* **EXERCISE OBJECTIVE**:
Take the entries below and print, exactly, the stretch from the line containing "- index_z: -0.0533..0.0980" through the line containing "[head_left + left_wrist", both included.

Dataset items
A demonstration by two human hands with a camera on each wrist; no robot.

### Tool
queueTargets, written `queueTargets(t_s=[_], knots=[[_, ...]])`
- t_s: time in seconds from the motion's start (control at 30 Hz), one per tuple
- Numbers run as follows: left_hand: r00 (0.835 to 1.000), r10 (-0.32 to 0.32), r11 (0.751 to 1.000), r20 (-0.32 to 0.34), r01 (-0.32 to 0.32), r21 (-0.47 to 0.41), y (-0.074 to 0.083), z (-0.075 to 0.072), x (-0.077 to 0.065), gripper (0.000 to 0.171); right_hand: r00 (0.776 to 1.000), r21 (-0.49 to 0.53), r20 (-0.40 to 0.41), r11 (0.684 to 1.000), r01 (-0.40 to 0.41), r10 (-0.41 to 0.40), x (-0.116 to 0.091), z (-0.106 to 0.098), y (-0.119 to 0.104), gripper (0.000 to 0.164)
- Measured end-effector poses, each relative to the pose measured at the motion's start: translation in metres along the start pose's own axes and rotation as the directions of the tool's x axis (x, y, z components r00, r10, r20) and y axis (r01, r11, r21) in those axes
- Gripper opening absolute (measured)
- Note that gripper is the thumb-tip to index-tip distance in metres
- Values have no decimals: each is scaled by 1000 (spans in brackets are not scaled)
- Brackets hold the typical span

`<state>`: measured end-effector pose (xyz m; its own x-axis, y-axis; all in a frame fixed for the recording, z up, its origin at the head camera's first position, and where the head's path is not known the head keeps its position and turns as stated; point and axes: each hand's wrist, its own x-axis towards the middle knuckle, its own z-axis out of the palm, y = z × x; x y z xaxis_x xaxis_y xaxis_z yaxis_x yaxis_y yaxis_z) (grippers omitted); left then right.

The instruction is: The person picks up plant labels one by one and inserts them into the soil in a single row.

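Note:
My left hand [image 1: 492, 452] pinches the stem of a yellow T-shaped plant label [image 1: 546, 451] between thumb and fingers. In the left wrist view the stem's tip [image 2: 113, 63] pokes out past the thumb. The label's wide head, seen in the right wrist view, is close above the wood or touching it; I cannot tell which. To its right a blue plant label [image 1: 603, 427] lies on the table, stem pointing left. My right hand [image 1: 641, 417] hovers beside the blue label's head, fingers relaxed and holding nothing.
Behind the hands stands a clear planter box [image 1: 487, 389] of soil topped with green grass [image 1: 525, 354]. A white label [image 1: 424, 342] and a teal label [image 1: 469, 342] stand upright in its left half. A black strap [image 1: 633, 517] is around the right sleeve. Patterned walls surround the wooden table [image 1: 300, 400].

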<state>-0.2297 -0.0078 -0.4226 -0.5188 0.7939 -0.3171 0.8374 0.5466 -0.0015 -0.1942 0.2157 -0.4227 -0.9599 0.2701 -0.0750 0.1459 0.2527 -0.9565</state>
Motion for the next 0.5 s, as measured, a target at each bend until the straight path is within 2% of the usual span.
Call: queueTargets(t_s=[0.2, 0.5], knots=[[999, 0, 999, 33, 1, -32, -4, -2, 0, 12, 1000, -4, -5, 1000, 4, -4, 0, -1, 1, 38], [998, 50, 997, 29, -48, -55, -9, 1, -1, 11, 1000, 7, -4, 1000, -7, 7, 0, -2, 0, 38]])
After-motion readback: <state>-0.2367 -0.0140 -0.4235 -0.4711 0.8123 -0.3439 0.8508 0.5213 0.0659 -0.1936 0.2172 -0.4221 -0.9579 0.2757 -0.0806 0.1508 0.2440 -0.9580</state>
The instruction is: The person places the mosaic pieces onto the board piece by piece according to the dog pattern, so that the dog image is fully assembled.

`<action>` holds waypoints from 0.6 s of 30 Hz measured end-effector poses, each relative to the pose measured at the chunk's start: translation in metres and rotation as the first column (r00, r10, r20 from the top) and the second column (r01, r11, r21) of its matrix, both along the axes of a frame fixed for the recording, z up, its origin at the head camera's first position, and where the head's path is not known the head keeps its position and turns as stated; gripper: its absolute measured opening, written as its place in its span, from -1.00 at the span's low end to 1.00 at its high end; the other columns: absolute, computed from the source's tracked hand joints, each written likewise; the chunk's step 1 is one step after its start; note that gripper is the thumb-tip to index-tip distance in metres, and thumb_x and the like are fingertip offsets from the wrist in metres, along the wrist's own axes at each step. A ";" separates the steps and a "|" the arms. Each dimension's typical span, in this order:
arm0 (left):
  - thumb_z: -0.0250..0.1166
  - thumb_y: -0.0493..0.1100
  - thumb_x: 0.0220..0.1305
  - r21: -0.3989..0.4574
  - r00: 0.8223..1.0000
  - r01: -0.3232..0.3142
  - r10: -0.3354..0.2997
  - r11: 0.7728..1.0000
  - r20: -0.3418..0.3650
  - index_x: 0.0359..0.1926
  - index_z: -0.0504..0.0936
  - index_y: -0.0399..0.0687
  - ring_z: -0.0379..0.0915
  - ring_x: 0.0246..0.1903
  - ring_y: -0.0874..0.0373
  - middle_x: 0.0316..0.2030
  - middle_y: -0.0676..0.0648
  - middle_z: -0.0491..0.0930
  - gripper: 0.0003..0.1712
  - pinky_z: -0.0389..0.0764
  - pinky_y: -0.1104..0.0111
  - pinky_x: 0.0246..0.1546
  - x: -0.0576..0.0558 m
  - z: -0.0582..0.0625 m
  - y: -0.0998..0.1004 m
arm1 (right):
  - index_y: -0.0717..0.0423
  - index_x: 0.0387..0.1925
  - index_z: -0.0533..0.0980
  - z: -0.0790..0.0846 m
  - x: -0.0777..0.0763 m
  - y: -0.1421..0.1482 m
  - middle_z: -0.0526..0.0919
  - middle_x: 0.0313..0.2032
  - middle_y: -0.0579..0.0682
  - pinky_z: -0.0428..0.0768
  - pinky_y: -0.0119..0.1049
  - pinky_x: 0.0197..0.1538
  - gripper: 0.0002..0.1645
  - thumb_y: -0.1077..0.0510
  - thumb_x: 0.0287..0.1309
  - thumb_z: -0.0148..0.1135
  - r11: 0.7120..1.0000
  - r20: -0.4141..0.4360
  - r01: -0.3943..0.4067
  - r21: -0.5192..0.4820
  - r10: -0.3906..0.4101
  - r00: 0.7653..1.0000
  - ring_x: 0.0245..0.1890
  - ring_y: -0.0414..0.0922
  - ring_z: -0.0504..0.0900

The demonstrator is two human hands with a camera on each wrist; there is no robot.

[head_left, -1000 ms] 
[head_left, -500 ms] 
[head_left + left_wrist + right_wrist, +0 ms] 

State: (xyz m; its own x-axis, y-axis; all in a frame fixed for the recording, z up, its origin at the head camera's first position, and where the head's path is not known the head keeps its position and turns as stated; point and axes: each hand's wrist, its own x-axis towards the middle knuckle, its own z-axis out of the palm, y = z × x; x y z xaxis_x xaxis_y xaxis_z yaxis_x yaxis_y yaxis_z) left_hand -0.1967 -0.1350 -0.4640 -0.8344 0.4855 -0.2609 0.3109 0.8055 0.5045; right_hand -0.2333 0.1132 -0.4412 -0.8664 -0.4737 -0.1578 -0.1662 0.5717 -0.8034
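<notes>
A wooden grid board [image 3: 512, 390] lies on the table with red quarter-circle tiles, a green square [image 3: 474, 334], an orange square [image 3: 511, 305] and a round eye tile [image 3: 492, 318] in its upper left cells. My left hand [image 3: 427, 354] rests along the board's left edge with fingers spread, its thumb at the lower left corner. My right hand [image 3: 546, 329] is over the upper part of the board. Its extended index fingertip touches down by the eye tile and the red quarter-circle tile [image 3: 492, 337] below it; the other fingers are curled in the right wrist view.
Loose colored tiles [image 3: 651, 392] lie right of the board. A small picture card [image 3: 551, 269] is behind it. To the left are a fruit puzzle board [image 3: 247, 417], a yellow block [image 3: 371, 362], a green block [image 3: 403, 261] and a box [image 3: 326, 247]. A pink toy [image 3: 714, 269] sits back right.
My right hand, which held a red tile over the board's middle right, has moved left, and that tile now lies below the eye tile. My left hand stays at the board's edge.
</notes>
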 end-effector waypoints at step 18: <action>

* **WRITTEN ANSWER**:
  - index_z: -0.0533..0.0980
  - z: -0.0790..0.0846 m
  - x: -0.0777..0.0763 m
  - y: -0.1421..0.1482 m
  - middle_z: -0.0526..0.0919
  - middle_x: 0.0313..0.2032
  - middle_y: -0.0579..0.0682
  - pinky_z: -0.0428..0.0768
  - pinky_y: -0.0119..0.1049
  - pinky_x: 0.0197..0.1538
  - gripper: 0.0002..0.1645
  - thumb_y: -0.1077..0.0510
  - thumb_x: 0.0287..0.1309
  - thumb_z: -0.0148..0.1135
  - r11: 0.7120..1.0000
  - r20: -0.4141..0.4360
  - r01: -0.3943..0.4067
  - r21: -0.5192..0.4820
  - r10: -0.3906..0.4101
  - r00: 0.7653..1.0000
  - ring_x: 0.0245..0.1890
  - ring_y: -0.0414..0.0922
  - ring_z: -0.0504..0.0900

The demonstrator is two human hands with a camera on each wrist; there is no robot.

[head_left, -1000 ms] 
[head_left, -500 ms] 
[head_left + left_wrist + right_wrist, +0 ms] 

Nothing more remains to be added to the answer.